The replies came naturally, almost automatically. The coach, leaning near the tactical board, shot an irritated look in Akira's direction and muttered something about punctuality. Akira heard it — but didn't care.

He dropped his bag onto the bench and began opening it calmly.

"Hey," someone called out, a bit more serious than before. "Do you know about Kyoshi? He hasn't replied since this morning."

Akira didn't stop what he was doing.

He took off his school uniform, folding it without hurry, then pulled out the team jersey. Red with black details. The moment the fabric touched his skin, something inside him seemed to fall into place.

"He left the team." The answer came simple, direct.

The locker room froze for a moment.

"What?!"

"What do you mean, left?"

"So now we don't have a striker!"

Voices overlapped, surprise and concern mixing together.
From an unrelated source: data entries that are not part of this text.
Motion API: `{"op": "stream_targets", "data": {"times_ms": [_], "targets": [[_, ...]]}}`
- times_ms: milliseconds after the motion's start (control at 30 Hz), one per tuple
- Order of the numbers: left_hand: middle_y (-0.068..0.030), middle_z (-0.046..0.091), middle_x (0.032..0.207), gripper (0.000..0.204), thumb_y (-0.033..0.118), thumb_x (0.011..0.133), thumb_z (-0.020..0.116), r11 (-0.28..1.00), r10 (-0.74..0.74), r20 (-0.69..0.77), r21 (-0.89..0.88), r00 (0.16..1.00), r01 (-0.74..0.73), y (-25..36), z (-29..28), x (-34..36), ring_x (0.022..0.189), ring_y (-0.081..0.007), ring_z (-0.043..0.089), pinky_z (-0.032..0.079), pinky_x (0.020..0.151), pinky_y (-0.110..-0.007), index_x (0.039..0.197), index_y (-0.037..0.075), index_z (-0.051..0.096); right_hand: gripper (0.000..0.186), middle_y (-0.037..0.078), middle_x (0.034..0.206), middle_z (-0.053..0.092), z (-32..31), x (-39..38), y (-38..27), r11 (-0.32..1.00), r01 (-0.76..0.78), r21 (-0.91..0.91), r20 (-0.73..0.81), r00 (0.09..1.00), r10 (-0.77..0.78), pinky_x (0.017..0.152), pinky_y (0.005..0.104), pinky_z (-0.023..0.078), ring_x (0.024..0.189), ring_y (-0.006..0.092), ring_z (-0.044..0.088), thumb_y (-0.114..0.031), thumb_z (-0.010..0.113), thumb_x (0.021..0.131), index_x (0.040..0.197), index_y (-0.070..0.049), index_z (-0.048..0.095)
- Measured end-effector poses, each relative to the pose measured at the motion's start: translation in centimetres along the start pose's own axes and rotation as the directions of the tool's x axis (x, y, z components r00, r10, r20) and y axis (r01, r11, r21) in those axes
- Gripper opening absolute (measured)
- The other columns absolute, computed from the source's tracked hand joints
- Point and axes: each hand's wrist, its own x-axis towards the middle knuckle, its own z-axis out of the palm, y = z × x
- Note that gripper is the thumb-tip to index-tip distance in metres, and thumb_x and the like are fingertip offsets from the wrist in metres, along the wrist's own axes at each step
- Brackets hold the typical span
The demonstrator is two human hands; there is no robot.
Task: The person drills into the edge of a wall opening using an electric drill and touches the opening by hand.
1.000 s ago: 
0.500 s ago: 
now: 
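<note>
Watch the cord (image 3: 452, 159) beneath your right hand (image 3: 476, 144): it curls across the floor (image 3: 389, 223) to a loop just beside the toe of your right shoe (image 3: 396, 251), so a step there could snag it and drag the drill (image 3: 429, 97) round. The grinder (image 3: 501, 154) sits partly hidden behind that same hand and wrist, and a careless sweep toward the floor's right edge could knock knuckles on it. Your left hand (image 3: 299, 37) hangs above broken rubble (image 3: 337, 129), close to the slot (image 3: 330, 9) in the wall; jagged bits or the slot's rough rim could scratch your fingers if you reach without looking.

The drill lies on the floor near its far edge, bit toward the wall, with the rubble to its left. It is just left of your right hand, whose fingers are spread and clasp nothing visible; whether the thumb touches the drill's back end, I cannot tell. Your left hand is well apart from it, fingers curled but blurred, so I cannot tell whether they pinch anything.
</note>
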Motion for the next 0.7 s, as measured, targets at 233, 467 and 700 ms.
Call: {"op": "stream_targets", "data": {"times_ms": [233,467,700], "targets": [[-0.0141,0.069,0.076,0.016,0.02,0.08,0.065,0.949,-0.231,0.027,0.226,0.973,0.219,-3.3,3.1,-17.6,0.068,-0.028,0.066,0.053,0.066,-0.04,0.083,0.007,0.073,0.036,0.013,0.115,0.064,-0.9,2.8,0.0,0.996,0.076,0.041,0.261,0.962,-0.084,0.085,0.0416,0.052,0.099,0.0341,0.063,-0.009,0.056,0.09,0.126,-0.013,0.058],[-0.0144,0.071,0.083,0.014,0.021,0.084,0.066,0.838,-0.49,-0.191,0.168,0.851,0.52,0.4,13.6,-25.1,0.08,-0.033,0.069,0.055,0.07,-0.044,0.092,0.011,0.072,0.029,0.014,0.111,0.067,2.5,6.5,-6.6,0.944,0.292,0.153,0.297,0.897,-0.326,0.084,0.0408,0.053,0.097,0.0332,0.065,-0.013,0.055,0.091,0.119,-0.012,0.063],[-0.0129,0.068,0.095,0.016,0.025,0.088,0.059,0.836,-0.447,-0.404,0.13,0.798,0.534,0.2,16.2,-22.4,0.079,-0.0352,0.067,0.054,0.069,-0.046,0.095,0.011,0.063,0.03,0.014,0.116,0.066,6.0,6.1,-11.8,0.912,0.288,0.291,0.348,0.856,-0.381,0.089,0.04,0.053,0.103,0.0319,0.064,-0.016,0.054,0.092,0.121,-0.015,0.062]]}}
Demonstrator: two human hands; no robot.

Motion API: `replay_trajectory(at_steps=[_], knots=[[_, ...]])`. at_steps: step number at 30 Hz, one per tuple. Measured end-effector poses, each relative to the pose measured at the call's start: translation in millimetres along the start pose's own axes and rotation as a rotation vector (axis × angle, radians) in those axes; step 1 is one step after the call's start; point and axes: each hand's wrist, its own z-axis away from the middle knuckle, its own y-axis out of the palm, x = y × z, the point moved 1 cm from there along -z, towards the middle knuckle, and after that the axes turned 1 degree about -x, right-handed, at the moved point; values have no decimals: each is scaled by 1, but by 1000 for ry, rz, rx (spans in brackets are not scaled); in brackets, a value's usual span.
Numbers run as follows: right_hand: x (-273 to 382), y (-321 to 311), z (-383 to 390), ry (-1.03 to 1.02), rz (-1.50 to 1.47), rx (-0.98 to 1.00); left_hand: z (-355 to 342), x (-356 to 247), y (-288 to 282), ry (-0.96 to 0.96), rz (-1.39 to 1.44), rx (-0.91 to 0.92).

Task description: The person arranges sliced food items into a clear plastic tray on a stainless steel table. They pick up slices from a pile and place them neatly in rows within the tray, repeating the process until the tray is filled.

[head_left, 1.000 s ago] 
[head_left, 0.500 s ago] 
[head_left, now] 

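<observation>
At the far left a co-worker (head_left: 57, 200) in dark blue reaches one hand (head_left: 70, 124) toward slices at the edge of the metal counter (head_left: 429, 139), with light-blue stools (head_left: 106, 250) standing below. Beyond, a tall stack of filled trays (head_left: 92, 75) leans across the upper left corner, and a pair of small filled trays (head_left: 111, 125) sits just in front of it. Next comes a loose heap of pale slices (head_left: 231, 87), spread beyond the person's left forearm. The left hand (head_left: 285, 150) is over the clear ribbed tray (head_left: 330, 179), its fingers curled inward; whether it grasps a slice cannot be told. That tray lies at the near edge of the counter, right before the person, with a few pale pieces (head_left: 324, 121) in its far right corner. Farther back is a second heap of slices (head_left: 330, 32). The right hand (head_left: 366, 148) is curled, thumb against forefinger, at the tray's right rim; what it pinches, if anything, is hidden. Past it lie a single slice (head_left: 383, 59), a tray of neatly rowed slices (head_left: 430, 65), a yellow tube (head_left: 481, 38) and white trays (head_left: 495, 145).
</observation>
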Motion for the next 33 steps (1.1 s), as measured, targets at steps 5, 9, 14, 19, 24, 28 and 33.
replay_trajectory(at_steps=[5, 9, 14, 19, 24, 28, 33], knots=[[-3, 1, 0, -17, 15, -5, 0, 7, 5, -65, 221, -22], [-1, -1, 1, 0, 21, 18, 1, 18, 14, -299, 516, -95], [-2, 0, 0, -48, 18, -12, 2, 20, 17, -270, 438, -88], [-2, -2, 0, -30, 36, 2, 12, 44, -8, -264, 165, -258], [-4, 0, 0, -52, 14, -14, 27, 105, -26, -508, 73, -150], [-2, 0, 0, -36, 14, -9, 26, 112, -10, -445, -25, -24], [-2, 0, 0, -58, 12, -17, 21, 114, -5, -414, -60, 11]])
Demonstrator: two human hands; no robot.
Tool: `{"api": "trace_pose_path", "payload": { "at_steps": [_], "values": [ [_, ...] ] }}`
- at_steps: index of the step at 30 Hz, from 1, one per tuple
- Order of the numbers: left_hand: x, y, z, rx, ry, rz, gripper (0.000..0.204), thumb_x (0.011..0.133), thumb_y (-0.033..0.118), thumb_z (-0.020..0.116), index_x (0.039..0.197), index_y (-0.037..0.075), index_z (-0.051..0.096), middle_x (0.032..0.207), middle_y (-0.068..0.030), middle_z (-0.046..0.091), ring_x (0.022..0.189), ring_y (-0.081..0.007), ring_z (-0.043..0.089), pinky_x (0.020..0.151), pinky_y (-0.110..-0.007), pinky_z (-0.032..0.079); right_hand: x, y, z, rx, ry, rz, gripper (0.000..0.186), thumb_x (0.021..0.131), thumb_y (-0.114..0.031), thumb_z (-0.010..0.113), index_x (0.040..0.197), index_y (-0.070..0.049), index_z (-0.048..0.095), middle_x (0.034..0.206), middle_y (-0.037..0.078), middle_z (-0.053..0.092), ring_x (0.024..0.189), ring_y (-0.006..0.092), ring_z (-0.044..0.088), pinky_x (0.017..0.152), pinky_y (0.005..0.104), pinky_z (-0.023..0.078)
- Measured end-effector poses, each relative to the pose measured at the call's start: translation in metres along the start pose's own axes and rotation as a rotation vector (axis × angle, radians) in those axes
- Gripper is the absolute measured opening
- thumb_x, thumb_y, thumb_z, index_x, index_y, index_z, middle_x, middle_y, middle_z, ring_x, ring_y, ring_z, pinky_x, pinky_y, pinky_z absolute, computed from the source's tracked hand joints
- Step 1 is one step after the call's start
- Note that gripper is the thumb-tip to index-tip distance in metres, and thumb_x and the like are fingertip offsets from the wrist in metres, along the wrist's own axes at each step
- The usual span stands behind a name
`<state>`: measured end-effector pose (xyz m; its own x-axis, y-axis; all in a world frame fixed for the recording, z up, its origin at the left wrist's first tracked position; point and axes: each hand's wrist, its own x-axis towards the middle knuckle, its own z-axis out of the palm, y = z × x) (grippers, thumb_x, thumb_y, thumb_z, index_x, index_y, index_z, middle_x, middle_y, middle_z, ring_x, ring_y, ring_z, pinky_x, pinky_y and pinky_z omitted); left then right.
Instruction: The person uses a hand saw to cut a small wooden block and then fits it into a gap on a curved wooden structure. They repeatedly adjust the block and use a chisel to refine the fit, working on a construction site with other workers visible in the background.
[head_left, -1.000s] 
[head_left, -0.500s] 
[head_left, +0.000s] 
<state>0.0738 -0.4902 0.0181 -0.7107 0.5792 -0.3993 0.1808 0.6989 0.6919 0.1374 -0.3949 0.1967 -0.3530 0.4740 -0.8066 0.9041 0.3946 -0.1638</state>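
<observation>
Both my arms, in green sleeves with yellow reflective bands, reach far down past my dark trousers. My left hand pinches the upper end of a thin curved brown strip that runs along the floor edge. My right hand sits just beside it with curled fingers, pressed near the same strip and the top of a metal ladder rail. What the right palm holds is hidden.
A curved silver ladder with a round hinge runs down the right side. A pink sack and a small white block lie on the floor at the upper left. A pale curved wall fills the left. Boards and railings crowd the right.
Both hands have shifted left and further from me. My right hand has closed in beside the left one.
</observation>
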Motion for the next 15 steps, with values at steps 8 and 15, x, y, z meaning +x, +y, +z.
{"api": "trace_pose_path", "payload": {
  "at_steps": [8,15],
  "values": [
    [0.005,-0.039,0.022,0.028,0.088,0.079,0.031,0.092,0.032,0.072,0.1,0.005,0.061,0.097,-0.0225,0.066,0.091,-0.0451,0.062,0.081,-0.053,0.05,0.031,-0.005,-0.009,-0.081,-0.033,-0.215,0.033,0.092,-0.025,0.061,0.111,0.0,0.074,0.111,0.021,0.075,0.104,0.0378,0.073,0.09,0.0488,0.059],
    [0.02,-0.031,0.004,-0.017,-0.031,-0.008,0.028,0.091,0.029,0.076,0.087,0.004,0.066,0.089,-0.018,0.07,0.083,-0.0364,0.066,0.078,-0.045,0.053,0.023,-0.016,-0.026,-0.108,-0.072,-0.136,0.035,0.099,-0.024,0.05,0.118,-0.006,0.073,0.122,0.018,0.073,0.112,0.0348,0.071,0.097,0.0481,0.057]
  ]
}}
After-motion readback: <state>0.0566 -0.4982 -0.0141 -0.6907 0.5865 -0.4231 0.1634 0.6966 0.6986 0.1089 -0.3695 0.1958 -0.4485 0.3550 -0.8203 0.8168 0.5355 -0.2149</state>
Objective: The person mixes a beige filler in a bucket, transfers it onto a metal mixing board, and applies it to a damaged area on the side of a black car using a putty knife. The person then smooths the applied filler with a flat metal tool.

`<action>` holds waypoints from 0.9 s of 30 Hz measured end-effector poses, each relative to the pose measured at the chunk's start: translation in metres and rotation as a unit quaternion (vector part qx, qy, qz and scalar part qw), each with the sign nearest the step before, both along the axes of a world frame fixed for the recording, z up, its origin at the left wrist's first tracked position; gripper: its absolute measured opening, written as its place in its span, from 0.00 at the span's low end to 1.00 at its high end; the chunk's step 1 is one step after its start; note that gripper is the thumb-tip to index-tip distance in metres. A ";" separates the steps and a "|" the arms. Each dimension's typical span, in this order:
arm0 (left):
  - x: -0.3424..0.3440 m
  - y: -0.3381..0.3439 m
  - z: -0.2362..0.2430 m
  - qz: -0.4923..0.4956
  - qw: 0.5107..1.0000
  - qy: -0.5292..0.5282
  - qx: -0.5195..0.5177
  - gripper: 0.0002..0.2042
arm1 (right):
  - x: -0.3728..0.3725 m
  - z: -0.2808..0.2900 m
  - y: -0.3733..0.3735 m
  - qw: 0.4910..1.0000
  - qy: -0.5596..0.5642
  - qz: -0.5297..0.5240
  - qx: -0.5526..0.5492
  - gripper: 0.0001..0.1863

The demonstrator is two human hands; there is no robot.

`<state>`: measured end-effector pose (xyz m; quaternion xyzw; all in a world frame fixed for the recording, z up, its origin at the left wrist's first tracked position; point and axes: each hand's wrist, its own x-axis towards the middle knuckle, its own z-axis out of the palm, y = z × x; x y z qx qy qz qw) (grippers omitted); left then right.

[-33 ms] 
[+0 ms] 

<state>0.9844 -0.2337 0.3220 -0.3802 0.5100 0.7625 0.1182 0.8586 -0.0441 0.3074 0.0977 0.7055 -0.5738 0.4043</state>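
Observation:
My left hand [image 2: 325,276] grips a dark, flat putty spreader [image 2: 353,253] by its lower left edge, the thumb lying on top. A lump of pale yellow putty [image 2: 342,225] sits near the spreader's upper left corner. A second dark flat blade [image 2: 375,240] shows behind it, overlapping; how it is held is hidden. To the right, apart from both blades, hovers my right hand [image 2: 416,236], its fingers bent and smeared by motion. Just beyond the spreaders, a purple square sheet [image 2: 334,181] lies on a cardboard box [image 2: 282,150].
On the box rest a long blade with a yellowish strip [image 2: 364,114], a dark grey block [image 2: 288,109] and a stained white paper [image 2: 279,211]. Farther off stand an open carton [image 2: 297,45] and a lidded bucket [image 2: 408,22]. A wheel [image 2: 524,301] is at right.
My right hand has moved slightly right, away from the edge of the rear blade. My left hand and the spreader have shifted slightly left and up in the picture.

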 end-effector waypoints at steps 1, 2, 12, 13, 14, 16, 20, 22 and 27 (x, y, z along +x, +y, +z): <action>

Akira put on the red shorts with black details and adjusted the waistband calmly, as if the chaos around him had nothing to do with him.

He took a deep breath.

"Leave it to me." His voice cut through the chatter. "We don't need a liability right now."

Akira sat down and started pulling on his socks, tugging them firmly up to his knees. The atmosphere in the locker room shifted — the tension now had a new focus.

Before anyone could respond, a chair scraped sharply across the floor.

Jura, Kyoshi's direct backup, stood up abruptly. His face was far too serious for someone who usually smiled all the time.

"Not so fast," he said, taking a few steps forward. "I'm his substitute. I'm taking the position."

He deliberately placed himself in front of Akira, as if staking his claim.

Akira lifted his gaze.

For an instant, the world seemed to slow down.

In his vision, a translucent interface appeared.

[Name: Jura Yaomoshi]

[Weight: 71 kg][Height: 1.75 m]

[Strengths: Finishing, Dribbling, Speed][Weaknesses: Marking, Physical Confrontation, Pressure]

Akira looked at the screen for less than a second.

He didn't analyze the attributes.

The interface vanished as quickly as it had appeared.

He stood up slowly, closing the zipper of his bag with a sharp click, and faced Jura without any visible emotion.

"Do whatever you want…"

The words came out neutral. Neither a challenge nor disdain.

But something about them unsettled him.

Jura frowned, a strange chill running through him, as if he had been evaluated — and discarded — without any effort at all.

Akira walked past him, grabbing his cleats.